Bageur

9.7K 134 6
                                    

"..."

Dokter dan Agus terdiam saat mendengar ucapan Rani. Tanpa disadari mereka saling menatap heran. Lalu Agus menyela dengan tangan yang sudah memeluk tubuh Rani untuk dia ajak keluar.

"Dokter sepertinya saya harus membawa istri saya ke Rumah Sakit yang lebih besar.", ucap Agus lalu keluar ruangan sambil memapah Rani.

Di dalam mobil Rani terus menerus merintih kesakitan. Agus juga tidak ada solusi untuk itu, dia hanya bisa membiarkan Rani bergerak gelisah karena sakit yang tak kunjung hilang di perut buncitnya.

Agus menepi saat melihat sebuah apotek. Dia keluar mobil dan berjalan masuk ke apotek. Yaa, Agus memutuskan membeli obat tidur dan mencampurkannya ke botol air mineral.

Agus memasukkan begitu banyak bungkus obat tidur ke dalam air mineral saat berdiri di depan pintu keluar apotek. Agus berjalan kembali ke arah mobil lalu masuk dan mengecek keadaan Rani.

Baju Rani sudah begitu basah karena keringat dari tubuh istrinya terus keluar. Agus berusaha mengusap perut buncit istrinya tapi justru telapak tangannya terasa sakit dan panas.

"Dek? Apa sakit sekali?"
"Sshh ngghhh.. sakit masshh, adek engga kuat."

Agus tidak mampu berbuat apa-apa, dia hanya menyerahkan botol air mineral tadi kepada Rani. Rani langsung meneguknya sampai habis. Selanjutnya Agus memutuskan kembali menjalankan mobil. Kali ini dia berpikir untuk membawa Rani ke tempat Mbah Ireng. Sepertinya tidak ada pilihan lain.

Di dalam perjalanan menuju rumah Mbah Ireng, Rani tertidur pulas. Sepertinya obat tidur yang dia campurkan di air mineral Rani cukup ampuh membuat istrinya tidak terus merintih. Agus sudah berjalan selama 5 jam dan mulai memasuki jalanan yang tidak rata di kawasan dengan padat vegetasi.

Agus melirik sekilas ke arah istrinya.
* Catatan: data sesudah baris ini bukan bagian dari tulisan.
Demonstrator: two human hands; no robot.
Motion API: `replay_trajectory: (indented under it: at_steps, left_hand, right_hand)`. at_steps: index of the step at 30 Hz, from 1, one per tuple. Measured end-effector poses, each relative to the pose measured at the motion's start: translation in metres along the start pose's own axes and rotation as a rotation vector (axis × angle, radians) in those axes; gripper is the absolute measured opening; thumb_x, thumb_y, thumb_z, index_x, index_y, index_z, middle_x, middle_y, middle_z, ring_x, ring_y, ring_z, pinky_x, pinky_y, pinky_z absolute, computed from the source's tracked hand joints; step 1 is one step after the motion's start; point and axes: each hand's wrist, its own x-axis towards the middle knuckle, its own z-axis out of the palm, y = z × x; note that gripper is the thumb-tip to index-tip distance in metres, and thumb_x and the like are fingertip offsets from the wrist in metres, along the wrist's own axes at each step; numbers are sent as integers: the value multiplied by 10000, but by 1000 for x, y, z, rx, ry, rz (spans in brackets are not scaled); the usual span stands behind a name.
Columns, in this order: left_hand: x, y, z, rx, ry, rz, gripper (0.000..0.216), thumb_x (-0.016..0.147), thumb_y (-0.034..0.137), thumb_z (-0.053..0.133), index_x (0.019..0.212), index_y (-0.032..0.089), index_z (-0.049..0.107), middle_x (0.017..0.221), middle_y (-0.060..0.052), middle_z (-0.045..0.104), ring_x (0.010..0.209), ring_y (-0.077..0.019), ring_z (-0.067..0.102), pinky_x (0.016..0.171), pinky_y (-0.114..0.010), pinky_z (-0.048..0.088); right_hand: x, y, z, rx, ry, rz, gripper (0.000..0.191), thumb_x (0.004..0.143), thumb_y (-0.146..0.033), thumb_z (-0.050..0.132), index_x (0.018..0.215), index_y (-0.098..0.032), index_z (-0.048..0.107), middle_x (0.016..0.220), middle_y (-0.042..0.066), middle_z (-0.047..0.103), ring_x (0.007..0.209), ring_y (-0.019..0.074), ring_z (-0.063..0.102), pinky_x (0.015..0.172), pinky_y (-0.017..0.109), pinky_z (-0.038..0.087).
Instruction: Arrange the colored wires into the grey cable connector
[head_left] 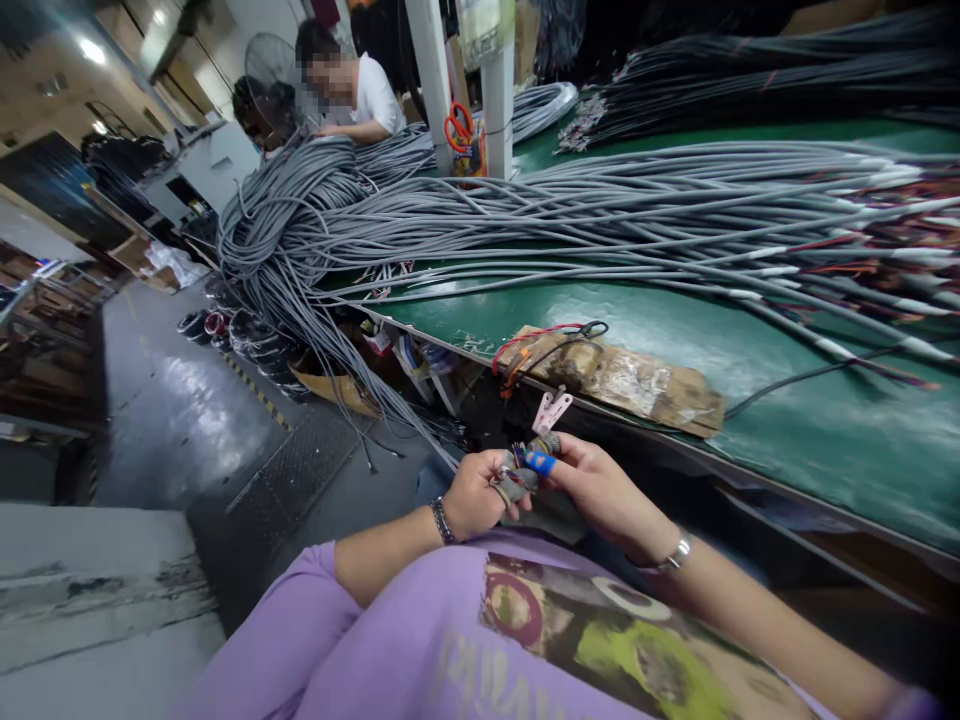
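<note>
My left hand [474,492] and my right hand [600,488] meet in front of my chest, below the edge of the green table [675,330]. Both are closed around the end of a grey cable [525,462] with thin coloured wires sticking out. My fingertips wear tape, blue on a right finger and grey on the left ones. A small pink plastic tool [552,408] juts up just above the cable end. Which hand holds it I cannot tell.
A huge bundle of grey cables [525,215] lies across the table and spills off its left end. A taped cardboard piece [637,382] with red wires sits at the near edge. A co-worker in white [367,95] works far back, beside white posts [496,100].
</note>
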Motion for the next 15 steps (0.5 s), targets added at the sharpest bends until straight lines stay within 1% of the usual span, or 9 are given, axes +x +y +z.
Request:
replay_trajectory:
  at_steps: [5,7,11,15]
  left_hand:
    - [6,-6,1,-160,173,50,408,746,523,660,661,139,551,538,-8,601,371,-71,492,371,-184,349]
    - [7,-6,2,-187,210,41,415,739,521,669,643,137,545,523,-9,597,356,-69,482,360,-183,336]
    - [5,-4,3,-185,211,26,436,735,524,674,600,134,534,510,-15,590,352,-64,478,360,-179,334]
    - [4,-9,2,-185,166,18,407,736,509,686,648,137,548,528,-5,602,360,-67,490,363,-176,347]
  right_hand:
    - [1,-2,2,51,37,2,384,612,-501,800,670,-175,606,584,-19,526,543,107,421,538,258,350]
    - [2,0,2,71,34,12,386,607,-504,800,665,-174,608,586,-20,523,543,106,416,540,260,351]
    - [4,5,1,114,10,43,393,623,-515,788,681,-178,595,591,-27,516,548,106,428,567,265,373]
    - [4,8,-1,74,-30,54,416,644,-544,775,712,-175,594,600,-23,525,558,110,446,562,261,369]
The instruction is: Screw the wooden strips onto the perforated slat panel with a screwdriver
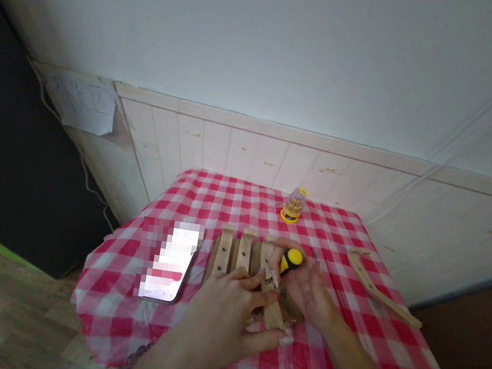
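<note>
A small wooden rack (230,255) of pale slats lies on a red-and-white checked tablecloth (322,356). My left hand (226,317) rests on its near end, fingers curled over a slat and holding it down. My right hand (305,283) grips a screwdriver with a yellow-and-black handle (291,260), tip pointed down at the slat between my hands.
A phone (169,262) with a lit screen lies to the left of the rack. A yellow screwdriver-bit holder (293,206) stands at the table's far side. A curved wooden piece (378,287) lies at the right. White panelled wall behind, floor to the left.
</note>
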`<state>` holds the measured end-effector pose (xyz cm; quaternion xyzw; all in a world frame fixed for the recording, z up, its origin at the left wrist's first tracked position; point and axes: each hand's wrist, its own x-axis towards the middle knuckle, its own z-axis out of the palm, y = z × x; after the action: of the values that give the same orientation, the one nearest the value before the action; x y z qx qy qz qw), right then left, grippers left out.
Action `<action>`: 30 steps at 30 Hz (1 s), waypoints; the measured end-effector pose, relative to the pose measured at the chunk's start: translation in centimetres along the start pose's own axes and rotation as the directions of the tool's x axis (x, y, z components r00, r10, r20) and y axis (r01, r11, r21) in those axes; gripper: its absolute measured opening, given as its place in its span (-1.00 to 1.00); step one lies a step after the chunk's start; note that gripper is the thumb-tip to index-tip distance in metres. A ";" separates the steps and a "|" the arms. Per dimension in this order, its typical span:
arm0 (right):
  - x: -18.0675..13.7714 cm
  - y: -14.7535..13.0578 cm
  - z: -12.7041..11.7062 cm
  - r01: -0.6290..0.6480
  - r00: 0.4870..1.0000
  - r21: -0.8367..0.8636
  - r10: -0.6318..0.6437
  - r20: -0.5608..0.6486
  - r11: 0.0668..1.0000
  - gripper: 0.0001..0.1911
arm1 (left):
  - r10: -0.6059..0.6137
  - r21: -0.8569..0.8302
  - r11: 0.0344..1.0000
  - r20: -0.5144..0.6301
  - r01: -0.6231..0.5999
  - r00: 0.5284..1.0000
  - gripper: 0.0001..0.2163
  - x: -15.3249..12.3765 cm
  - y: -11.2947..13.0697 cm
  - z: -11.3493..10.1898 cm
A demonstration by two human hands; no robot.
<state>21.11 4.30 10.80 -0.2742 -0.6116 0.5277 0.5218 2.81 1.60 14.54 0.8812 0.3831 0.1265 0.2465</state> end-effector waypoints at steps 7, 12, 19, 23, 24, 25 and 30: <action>-0.6 0.3 -0.2 0.044 0.999 -0.054 -0.043 0.021 0.998 -0.55 | -0.003 0.000 1.000 0.008 0.003 1.000 -0.62 0.0 -0.1 0.0; -0.7 0.1 -0.7 0.196 0.977 -0.191 -0.176 0.120 0.962 -0.68 | -0.004 0.004 1.000 0.023 0.004 1.000 -0.66 0.0 0.2 -0.2; -0.6 0.2 -0.1 0.168 0.975 -0.043 -0.160 0.153 0.985 -0.73 | -0.010 -0.001 1.000 0.028 0.010 1.000 -0.72 -0.1 0.2 -0.1; -0.5 0.5 0.2 0.076 0.995 -0.030 -0.074 0.060 0.997 -0.54 | -0.002 -0.008 1.000 0.016 0.002 1.000 -0.69 0.0 -0.1 0.1; -0.4 0.6 0.2 0.043 0.998 -0.002 -0.043 0.045 0.999 -0.47 | -0.003 -0.010 1.000 0.015 0.003 1.000 -0.69 0.0 -0.1 0.1; -0.4 0.7 0.2 0.023 0.999 0.027 -0.024 0.033 0.999 -0.44 | -0.004 -0.010 1.000 0.016 0.004 1.000 -0.69 0.0 -0.2 0.2; -0.5 0.9 -0.1 0.099 0.995 -0.006 -0.099 0.007 0.995 -0.60 | 0.004 0.005 1.000 0.018 -0.004 1.000 -0.64 -0.1 -0.2 0.2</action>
<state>21.15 4.10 9.78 -0.2432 -0.6279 0.5002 0.5445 2.71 1.53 14.23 0.8836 0.3797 0.1182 0.2472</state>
Rani sedikit terusik dengan jalanan yang tidak rata itu. Tentu saja, tubuhnya pasti terganggu dengan goncangan mobil yang mulai sering terjadi. Agus berhenti dan tidak ingin istrinya terbangun. Dia tidak menyimpan obat tidur yang lebih. Dia tidak tega melihat istrinya kesakitan seperti tadi.

Agus keluar dari mobil dan bersandar di pintu sambil menatap kawasan hutan di depannya. Jalanan ini pasti Agus lewati setiap kali akan ke tempat Mbah Irang. Agus menyalakan korek dan mulai membakar rokok miliknya. Hisapan demi hisapan hingga kini dia sudah menghabiskan lima batang rokok.

"Tok-tok."

Seseorang mengetuk kap depan mobil milik Agus. Rupanya seorang wanita paruh baya dengan busana kebaya dan paras cantik. Agus menoleh sekaligus mengecek jam yang ada di tangannya. Sudah hampir subuh rupanya, tapi dia tidak kenal sama sekali siapa yang menghampirinya ini.

"Maaf, siapa?"
"Saya penduduk desa dekat sini, Nak. Apa mobilmu mogok?"

Agus menggeleng lalu berjalan mendekati wanita tadi. Wanita itu menatap Rani dari kaca depan mobil lalu menunjuknya dengan jemari.

"Kalian hendak kemana? Tidak biasanya ada pengendara berhenti disini saat subuh."
"Ada keperluan Bu, di desa atas."
"Desa kaki gunung itu? Mbah Ireng?"

Agus kaget, bagaimana bisa wanita ini menebak dengan benar. Apa Mbah Ireng seterkenal itu? Tapi Agus rupanya tidak mengetahui fakta bahwa hunian Mbah Ireng adalah satu-satunya bangunan di desa kaki gunung. Tentu saja wanita ini langsung tahu.

"Benar."
"Istrimu kesakitan, Nak."

Agus menoleh ke arah mobil dan mendapati Rani sudah terbangun lagi. Rani terlihat bergerak gelisah, tentu saja rasa sakitnya pasti kembali. Suaranya tidak jelas karena Rani berada di dalam mobil. Agus segera masuk ke dalam mobil dan mencoba menenangkan Rani.